• [Problem requirements]
Give the number of lines below that hold the string "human", and nothing more.

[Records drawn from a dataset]
'''

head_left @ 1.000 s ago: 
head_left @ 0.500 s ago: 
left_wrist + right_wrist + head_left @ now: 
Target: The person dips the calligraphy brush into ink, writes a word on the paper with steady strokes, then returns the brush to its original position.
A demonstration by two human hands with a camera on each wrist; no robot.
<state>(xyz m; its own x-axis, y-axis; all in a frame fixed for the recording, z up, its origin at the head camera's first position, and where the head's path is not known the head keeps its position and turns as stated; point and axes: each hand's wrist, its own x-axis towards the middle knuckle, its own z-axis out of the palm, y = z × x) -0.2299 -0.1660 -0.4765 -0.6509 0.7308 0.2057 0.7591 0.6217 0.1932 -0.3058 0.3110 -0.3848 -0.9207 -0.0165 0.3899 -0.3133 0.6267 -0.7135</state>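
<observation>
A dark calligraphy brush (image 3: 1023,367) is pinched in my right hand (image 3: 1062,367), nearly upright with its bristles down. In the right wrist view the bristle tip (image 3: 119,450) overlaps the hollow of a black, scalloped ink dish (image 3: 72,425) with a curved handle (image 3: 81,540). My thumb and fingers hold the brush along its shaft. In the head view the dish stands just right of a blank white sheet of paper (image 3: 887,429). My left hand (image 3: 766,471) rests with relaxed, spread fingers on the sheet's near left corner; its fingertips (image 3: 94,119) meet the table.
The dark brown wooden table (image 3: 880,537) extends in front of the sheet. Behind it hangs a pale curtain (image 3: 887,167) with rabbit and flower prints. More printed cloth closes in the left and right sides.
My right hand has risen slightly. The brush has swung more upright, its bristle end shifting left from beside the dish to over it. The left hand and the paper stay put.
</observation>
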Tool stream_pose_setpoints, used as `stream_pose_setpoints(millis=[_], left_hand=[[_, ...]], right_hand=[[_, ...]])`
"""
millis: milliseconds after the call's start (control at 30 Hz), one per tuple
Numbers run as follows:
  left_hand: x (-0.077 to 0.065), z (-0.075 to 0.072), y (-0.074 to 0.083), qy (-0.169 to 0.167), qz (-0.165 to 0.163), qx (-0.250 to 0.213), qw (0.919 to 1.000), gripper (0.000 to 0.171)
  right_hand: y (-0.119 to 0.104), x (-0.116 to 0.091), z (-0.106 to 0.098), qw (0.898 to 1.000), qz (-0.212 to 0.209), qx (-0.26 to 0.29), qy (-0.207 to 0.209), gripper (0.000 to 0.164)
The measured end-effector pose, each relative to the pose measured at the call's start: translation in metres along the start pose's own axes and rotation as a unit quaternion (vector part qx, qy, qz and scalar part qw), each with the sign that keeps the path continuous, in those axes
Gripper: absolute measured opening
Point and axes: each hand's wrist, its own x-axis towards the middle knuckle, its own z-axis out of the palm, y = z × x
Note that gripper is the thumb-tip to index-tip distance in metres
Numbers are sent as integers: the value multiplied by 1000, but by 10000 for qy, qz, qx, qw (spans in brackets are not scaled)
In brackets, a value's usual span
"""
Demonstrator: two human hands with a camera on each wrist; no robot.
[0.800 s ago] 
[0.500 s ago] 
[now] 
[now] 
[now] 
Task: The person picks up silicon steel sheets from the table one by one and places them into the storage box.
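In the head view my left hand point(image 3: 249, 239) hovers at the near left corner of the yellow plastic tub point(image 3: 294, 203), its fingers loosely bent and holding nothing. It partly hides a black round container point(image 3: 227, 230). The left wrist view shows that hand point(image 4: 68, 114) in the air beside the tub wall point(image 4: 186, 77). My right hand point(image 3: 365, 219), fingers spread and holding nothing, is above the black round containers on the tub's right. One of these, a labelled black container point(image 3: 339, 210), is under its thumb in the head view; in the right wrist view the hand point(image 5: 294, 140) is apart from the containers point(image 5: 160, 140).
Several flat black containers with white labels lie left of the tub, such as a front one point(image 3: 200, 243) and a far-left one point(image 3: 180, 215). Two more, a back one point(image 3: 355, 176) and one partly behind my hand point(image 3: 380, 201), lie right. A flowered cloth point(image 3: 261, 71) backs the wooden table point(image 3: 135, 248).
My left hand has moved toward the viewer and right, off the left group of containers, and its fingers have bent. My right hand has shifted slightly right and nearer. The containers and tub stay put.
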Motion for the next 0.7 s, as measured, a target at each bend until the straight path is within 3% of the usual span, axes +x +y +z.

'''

• [Output for this task]
2